China OKs domestic spending boost; Europe plans more rate cuts


By Kirby Chien and Anna Willard
Sunday, November 9, 2008

China approved on Sunday a massive stimulus plan worth nearly $600 billion through 2010 to boost domestic demand as part of a global push for measures to soften an expected recession in many countries.

In Brazil, finance ministers, senior officials, and leading central bank governors representing 90 percent of the world's economy tried to find ways to shield their economies from the backlash of the credit crisis.

"For those countries which are able, the encouragement is to take measures of support," said French Economy Minister Christine Lagarde.

"The Chinese minister said they were determined to support internal demand," she told reporters, referring to talks in Brazil's business capital among countries in the G20 group of advanced and big emerging economies.

Chinese official news agency Xinhua said the plan approved by the Cabinet in Beijing targeted investments in infrastructure, social welfare, and other key sectors as part of an "active" fiscal policy.

The Cabinet announced an explicit shift in monetary policy, which it now described as "moderately easy" and a long-awaited reform to the way value added tax is calculated, giving companies an effective tax cut.

The head of the World Bank and other senior officials attending the G20's annual meeting all cited China as an important player in the attempts to kick-start growth.

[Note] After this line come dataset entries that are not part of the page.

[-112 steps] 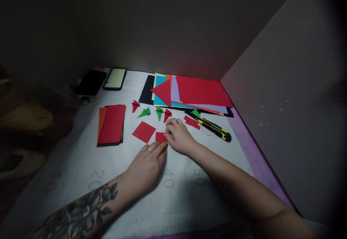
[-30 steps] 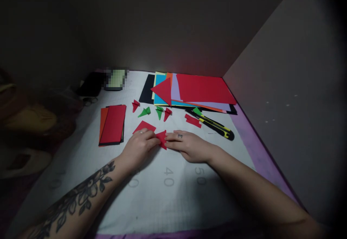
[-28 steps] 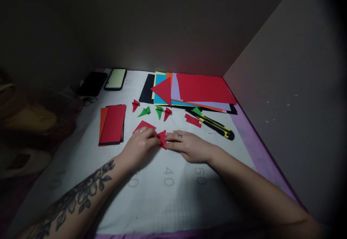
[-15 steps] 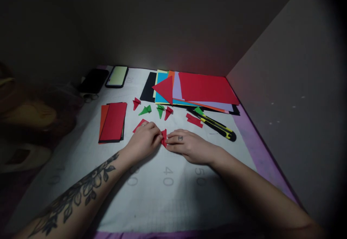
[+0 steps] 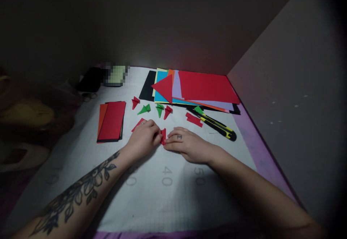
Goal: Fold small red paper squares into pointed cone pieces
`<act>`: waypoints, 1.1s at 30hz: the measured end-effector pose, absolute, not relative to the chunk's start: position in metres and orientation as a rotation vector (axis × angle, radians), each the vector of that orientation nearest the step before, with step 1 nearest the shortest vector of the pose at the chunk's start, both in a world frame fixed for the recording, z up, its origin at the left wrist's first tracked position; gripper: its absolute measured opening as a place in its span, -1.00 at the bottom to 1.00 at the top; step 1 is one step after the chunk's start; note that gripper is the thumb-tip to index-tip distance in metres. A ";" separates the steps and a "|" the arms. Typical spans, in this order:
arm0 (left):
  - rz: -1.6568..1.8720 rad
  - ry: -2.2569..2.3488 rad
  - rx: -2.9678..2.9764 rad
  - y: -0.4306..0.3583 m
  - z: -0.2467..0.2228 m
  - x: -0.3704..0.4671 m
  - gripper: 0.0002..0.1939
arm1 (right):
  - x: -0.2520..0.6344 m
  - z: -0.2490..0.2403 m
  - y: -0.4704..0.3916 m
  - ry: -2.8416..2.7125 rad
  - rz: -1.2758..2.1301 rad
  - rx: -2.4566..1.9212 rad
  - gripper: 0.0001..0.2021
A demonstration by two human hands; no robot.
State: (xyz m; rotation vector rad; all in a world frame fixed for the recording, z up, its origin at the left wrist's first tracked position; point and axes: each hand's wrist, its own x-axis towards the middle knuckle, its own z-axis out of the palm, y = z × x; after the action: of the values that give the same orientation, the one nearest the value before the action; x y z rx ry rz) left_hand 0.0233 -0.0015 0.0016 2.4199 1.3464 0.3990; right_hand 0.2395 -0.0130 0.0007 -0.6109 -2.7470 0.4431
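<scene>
A small folded piece of red paper (image 5: 163,136) lies on the white mat between my two hands. My left hand (image 5: 145,135) is closed on its left side, fingers curled, with a ring on one finger. From the right, my right hand (image 5: 187,143) presses its fingertips together on the paper's other edge. Part of the paper is hidden by the fingers. Another red paper piece (image 5: 138,124) sticks out from behind my left hand. Just beyond are small folded shapes, two green ones (image 5: 159,110) and two red ones (image 5: 168,112).
To the left is a stack of cut paper rectangles (image 5: 112,120). Coloured sheets (image 5: 208,87) with a red triangle (image 5: 166,88) on top lie at the back. A yellow-black utility knife (image 5: 219,127) rests beside red strips (image 5: 194,119). Scissor handles (image 5: 89,96) and a phone (image 5: 116,76) sit back left.
Both hands stay at the red paper, with only slight finger shifts; less of the paper's lower end shows now. The whole view has shifted slightly.
</scene>
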 end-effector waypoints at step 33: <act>0.378 1.190 2.372 0.002 0.004 0.019 -0.82 | 0.245 0.001 -0.014 -2.796 0.499 -0.657 -0.67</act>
State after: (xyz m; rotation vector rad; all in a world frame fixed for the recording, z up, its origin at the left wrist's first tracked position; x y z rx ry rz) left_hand 0.0187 0.0019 0.0038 2.3725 1.1898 0.3781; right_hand 0.2449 -0.0140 0.0014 -0.6571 -2.7959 0.4995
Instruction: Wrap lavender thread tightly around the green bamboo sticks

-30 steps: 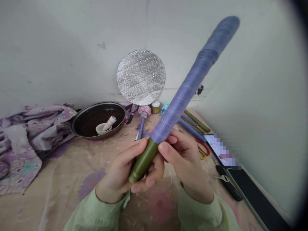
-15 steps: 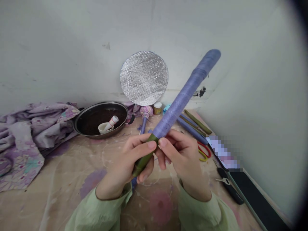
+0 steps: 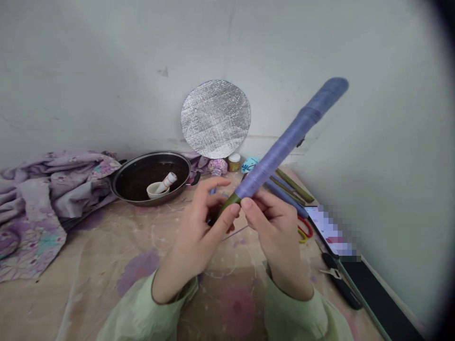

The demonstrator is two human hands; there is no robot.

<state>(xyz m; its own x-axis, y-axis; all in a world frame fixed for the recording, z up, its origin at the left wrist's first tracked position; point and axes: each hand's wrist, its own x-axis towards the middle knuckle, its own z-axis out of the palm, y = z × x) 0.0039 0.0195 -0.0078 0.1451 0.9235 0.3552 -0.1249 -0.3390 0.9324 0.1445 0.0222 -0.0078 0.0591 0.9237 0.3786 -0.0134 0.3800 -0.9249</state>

China's central bank governor, Zhou Xiaochuan, said on Saturday the Asian export powerhouse, one of the few remaining engines of global growth, wanted to maintain its economic expansion, which he forecast at between 8 percent and 9 percent in 2009.

Some economists have predicted that growth in China rate could slow to less than 8 percent next year, down from double-digit levels in the past five years until this year.

Also on Sunday, Taiwan's central bank unexpectedly cut interest rates by 25 basis points, its fourth reduction in just over a month as fears of a global recession threatens the export-led economy.

The finance chiefs attending the G20 meetings in Sao Paulo are trying to come up with proposals for their leaders to take to an emergency summit on the financial crisis next weekend in Washington.

In Europe, the main stimulus for growth would come from lowering interest rates, France's Lagarde said, reiterating her previous comments that a European Central Bank rate cut is likely soon.

"As far as the Europeans are concerned we have our monetary effort, which is in the process of being consolidated with successive rate cuts and the anticipated rate cut maybe in the next few weeks," she said.

Other ministers at the Sao Paulo meetings also said their discussions touched on the need to further loosen monetary policy in some countries, even after aggressive interest rate cuts by central banks worldwide in recent weeks.

Next Sunday's summit in Washington is likely to address calls from some large emerging economies, such as Brazil, for a greater say in the way global finance is managed, long the preserve of the world's developed economies.

International Monetary Fund chief Dominique Strauss-Kahn told reporters the Sao Paulo talks showed "the G20 is the right body to try to handle the world's problems."

Some countries, like France, the current EU president, have billed the Washington summit as a chance for far-reaching reforms of institutions such as the International Monetary Fund.

Other issues under discussion include new regulations for financial markets to prevent a repeat of the credit crisis that erupted last year and has pushed many leading economies toward recession.